**WHAT YOU HAVE TO DO**:
An exact copy of the entries, with every picture omitted, is what is needed here.

[Stored items]
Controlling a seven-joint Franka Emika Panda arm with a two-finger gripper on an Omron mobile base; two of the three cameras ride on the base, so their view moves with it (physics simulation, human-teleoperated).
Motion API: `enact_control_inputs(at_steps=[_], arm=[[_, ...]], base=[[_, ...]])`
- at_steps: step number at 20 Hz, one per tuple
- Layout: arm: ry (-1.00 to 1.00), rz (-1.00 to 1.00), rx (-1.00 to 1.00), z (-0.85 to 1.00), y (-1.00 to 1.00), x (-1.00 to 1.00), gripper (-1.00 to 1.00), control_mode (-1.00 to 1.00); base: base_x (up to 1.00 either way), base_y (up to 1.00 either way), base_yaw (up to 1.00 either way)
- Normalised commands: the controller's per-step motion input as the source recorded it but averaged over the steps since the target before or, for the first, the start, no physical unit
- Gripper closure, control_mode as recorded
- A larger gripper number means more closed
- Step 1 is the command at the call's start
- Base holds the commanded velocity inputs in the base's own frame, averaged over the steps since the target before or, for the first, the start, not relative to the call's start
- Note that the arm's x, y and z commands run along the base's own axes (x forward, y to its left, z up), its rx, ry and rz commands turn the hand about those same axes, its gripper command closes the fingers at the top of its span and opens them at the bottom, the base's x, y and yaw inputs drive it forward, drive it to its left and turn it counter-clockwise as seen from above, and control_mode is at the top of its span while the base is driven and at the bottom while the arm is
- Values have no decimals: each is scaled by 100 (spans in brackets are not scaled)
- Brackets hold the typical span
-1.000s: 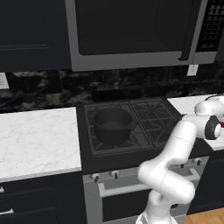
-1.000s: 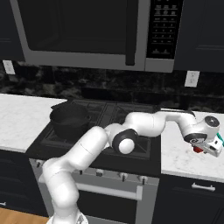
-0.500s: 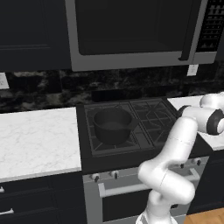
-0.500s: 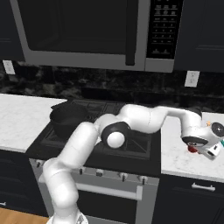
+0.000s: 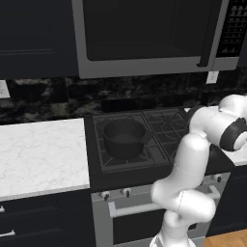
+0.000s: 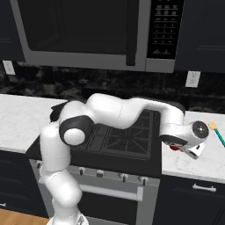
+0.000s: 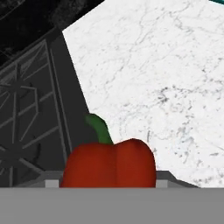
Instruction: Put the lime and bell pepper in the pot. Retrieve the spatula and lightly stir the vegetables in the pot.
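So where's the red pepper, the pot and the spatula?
pepper [image 7: 109, 164]: hand view, on its red body.
pot [image 5: 124, 141]: left base view, on its black side wall.
spatula [image 6: 216, 131]: right base view, where blade meets teal handle.

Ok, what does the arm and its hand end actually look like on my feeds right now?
The arm is glossy white, built of rounded tubular links with dark grey to black bands and caps at the joints. The hand end is a white block with a round dark disc on its side. No cables or markings are visible.
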Motion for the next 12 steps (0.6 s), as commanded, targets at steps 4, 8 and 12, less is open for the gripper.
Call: enact_control_inputs(at_steps=[4,8,12], arm=[[2,11,0,75,100,-32,100,-100],[3,18,0,68,100,-10,100,-100],[2,11,-1,54,100,0,100,-100]], base=[[0,0,0],[0,0,0],[0,0,0]])
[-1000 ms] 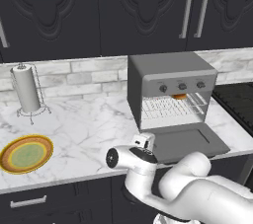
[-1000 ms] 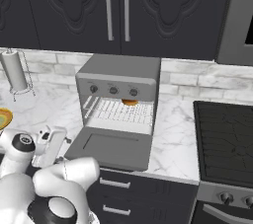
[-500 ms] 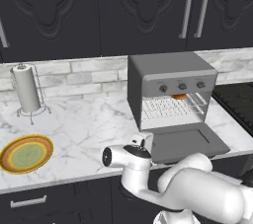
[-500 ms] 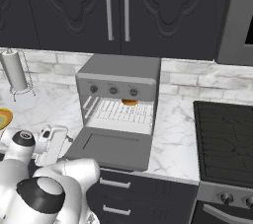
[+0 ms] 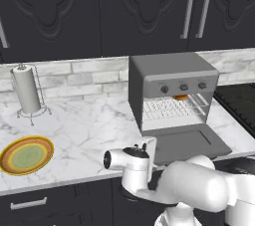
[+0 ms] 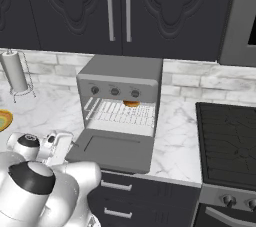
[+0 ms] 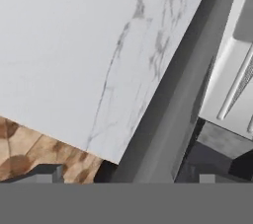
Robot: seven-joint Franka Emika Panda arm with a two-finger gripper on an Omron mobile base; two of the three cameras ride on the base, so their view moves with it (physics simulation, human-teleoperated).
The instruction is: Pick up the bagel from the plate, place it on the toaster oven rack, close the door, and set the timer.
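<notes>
The bagel (image 5: 181, 97) lies on the rack (image 5: 172, 108) inside the toaster oven (image 5: 172, 83), at the rack's back right corner under the knobs; in the right base view the bagel (image 6: 131, 104) shows as a small orange patch at the rear of the rack (image 6: 122, 113). The door (image 5: 186, 144) hangs open, folded down flat over the worktop (image 5: 89, 130) edge (same in the right base view, door (image 6: 111, 148) level, window panel facing up).

The end effector (image 5: 148, 150) sits low at the front edge of the worktop, just left of the open door's near corner. The bagel is up and back from it, well apart, with the whole door between them. In the right base view the end effector (image 6: 56, 146) is just beside the door's left edge.

Finger opening: cannot tell. The tips (image 7: 47, 173) barely rise at the bottom of the hand view, and nothing is seen between them.

The plate (image 5: 26, 155) rests bare on the worktop at far left, well apart from the end effector. A paper towel roll (image 5: 26, 89) stands upright behind the plate, by the backsplash.
</notes>
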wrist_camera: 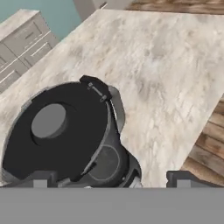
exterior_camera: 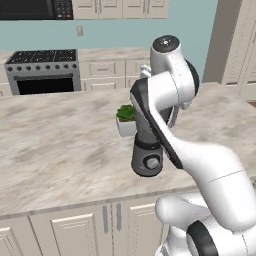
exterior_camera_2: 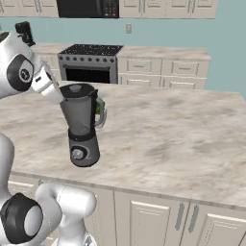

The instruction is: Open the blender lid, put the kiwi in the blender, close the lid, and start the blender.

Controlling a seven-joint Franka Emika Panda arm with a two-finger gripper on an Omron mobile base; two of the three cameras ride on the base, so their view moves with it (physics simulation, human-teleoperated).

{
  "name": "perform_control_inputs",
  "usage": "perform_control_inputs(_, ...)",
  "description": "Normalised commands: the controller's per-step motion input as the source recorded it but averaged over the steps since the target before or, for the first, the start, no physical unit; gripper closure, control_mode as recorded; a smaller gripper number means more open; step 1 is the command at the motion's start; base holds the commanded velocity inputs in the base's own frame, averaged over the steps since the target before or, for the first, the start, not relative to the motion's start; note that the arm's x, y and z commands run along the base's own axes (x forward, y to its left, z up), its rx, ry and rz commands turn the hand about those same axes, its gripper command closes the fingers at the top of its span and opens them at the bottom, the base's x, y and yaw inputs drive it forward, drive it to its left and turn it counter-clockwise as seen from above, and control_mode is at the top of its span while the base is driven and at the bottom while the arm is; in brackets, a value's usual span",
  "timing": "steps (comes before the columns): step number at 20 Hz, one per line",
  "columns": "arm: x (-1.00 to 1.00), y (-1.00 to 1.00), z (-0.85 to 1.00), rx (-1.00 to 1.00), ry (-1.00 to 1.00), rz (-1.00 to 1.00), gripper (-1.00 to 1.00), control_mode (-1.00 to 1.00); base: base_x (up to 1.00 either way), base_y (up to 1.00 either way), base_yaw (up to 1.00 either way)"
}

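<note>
My claw hangs wide open above the blender near the counter's front edge. The blender lid looks light, rigid, slick; I'd pinch its 1 central knob.

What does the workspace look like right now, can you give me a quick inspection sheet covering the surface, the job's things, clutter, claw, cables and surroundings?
Surface: marbled beige counter, bare around the blender.
Job's things: blender upright near the counter's front edge, dial facing the robot; lid seated on the jar, grey knob at its centre; kiwi not seen.
Clutter: green plant in a white pot just behind the blender.
Claw: claw open, hovering above the blender, holding nothing.
Cables: nothing seen.
Surroundings: stove and cream cabinets along the far teal wall, microwave above the stove, wooden floor past the counter's end.
</note>
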Motion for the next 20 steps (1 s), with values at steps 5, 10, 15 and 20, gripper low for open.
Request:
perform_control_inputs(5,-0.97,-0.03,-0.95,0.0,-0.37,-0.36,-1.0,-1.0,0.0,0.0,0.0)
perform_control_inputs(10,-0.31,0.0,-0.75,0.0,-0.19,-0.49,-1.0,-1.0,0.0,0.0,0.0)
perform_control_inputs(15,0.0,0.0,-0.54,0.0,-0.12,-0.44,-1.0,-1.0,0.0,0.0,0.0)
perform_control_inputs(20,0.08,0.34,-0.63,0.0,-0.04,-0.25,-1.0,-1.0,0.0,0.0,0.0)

**SOLUTION BELOW**:
Controlling a seven-joint Franka Emika Panda arm with a two-finger gripper on an Omron mobile base; two of the three cameras ride on the base, so their view moves with it (physics simulation, human-teleoperated).
Motion API: `enact_control_inputs(at_steps=[_], arm=[[_, ...]], base=[[_, ...]])`
- at_steps: step number at 20 Hz, one per tuple
- Layout: arm: ry (-1.00 to 1.00), rz (-1.00 to 1.00), rx (-1.00 to 1.00), z (-0.85 to 1.00), y (-1.00 to 1.00), x (-1.00 to 1.00), gripper (-1.00 to 1.00), control_mode (-1.00 to 1.00); base: base_x (up to 1.00 either way), base_y (up to 1.00 either way), base_yaw (up to 1.00 either way)
- Normalised commands: the controller's per-step motion input as the source recorded it but averaged over the steps since the target before or, for the first, the start, no physical unit
- Gripper closure, control_mode as recorded
- A larger gripper number means more closed
- Step 1 is the command at the call's start
- Base holds the commanded velocity inputs in the base's own frame, averaged over the steps since the target before or, for the first, the start, not relative to the call's start
- Note that the arm's x, y and z commands run along the base's own axes (x forward, y to its left, z up), its rx, ry and rz commands turn the hand about those same axes, its gripper command closes the fingers at the top of its span and opens them at the bottom, the base's x, y and yaw inputs drive it forward, drive it to its left and turn it counter-clockwise as seen from above, and control_mode is at the top of its span while the base is driven and at the bottom while the arm is
- Values have no decimals: each is scaled by 100 (spans in brackets are not scaled)
- Brackets hold the typical span
-1.000s: 
-1.000s: 
-0.500s: 
-0.500s: 
+0.000s: 
+0.000s: 
+0.000s: 
Instruction: Put the lime and bell pepper in the pot. Retrieve the spatula and lightly stir the vegetables in the pot.
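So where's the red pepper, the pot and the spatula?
pepper [image 7: 109, 164]: hand view, on its red body.
pot [image 5: 124, 141]: left base view, on its black side wall.
spatula [image 6: 216, 131]: right base view, where blade meets teal handle.

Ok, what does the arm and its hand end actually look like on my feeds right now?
The arm is glossy white, built of rounded tubular links with dark grey to black bands and caps at the joints. The hand end is a white block with a round dark disc on its side. No cables or markings are visible.
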Motion for the next 12 steps (0.6 s), as commanded, targets at steps 4, 8 and 12, less is open for the gripper.
Call: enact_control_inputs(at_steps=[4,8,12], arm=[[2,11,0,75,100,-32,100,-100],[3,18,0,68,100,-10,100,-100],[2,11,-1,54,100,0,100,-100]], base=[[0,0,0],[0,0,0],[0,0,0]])
[-1000 ms] 
[-1000 ms] 
[-500 ms] 
[-500 ms] 
[+0 ms] 
[+0 ms] 
[+0 ms] 
Robot: seven-joint Franka Emika Panda arm with a two-finger gripper on an Omron mobile base; two of the three cameras ride on the base, so their view moves with it (physics simulation, human-teleoperated).
The instruction is: Pick up the bagel from the plate, place it on the toaster oven rack, close the door, and set the timer.
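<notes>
The bagel (image 5: 181, 97) lies on the rack (image 5: 172, 108) inside the toaster oven (image 5: 172, 83), at the rack's back right corner under the knobs; in the right base view the bagel (image 6: 131, 104) shows as a small orange patch at the rear of the rack (image 6: 122, 113). The door (image 5: 186, 144) hangs open, folded down flat over the worktop (image 5: 89, 130) edge (same in the right base view, door (image 6: 111, 148) level, window panel facing up).

The end effector (image 5: 148, 150) sits low at the front edge of the worktop, just left of the open door's near corner. The bagel is up and back from it, well apart, with the whole door between them. In the right base view the end effector (image 6: 56, 146) is just beside the door's left edge.

Finger opening: cannot tell. The tips (image 7: 47, 173) barely rise at the bottom of the hand view, and nothing is seen between them.

The plate (image 5: 26, 155) rests bare on the worktop at far left, well apart from the end effector. A paper towel roll (image 5: 26, 89) stands upright behind the plate, by the backsplash.
</notes>
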wrist_camera: 
exterior_camera: 
exterior_camera_2: 

The instruction is: Open the blender lid, put the kiwi in the blender, close the lid, and start the blender.

Controlling a seven-joint Franka Emika Panda arm with a two-finger gripper on an Omron mobile base; two of the three cameras ride on the base, so their view moves with it (physics simulation, human-teleoperated).

{
  "name": "perform_control_inputs",
  "usage": "perform_control_inputs(_, ...)",
  "description": "Normalised commands: the controller's per-step motion input as the source recorded it but averaged over the steps since the target before or, for the first, the start, no physical unit; gripper closure, control_mode as recorded; a smaller gripper number means more open; step 1 is the command at the motion's start; base holds the commanded velocity inputs in the base's own frame, averaged over the steps since the target before or, for the first, the start, not relative to the motion's start; note that the arm's x, y and z commands run along the base's own axes (x forward, y to its left, z up), its rx, ry and rz commands turn the hand about those same axes, its gripper command closes the fingers at the top of its span and opens them at the bottom, the base's x, y and yaw inputs drive it forward, drive it to its left and turn it counter-clockwise as seen from above, and control_mode is at the top of its span while the base is driven and at the bottom while the arm is; in brackets, a value's usual span",
  "timing": "steps (comes before the columns): step number at 20 Hz, one per line",
  "columns": "arm: x (-1.00 to 1.00), y (-1.00 to 1.00), z (-0.85 to 1.00), rx (-1.00 to 1.00), ry (-1.00 to 1.00), rz (-1.00 to 1.00), gripper (-1.00 to 1.00), control_mode (-1.00 to 1.00); base: base_x (up to 1.00 either way), base_y (up to 1.00 either way), base_yaw (up to 1.00 either way)"
}

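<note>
My claw hangs wide open above the blender near the counter's front edge. The blender lid looks light, rigid, slick; I'd pinch its 1 central knob.

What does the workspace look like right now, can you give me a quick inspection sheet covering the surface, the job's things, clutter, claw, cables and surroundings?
Surface: marbled beige counter, bare around the blender.
Job's things: blender upright near the counter's front edge, dial facing the robot; lid seated on the jar, grey knob at its centre; kiwi not seen.
Clutter: green plant in a white pot just behind the blender.
Claw: claw open, hovering above the blender, holding nothing.
Cables: nothing seen.
Surroundings: stove and cream cabinets along the far teal wall, microwave above the stove, wooden floor past the counter's end.
</note>
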Motion for the next 20 steps (1 s), with values at steps 5, 10, 15 and 20, gripper low for open.
Request:
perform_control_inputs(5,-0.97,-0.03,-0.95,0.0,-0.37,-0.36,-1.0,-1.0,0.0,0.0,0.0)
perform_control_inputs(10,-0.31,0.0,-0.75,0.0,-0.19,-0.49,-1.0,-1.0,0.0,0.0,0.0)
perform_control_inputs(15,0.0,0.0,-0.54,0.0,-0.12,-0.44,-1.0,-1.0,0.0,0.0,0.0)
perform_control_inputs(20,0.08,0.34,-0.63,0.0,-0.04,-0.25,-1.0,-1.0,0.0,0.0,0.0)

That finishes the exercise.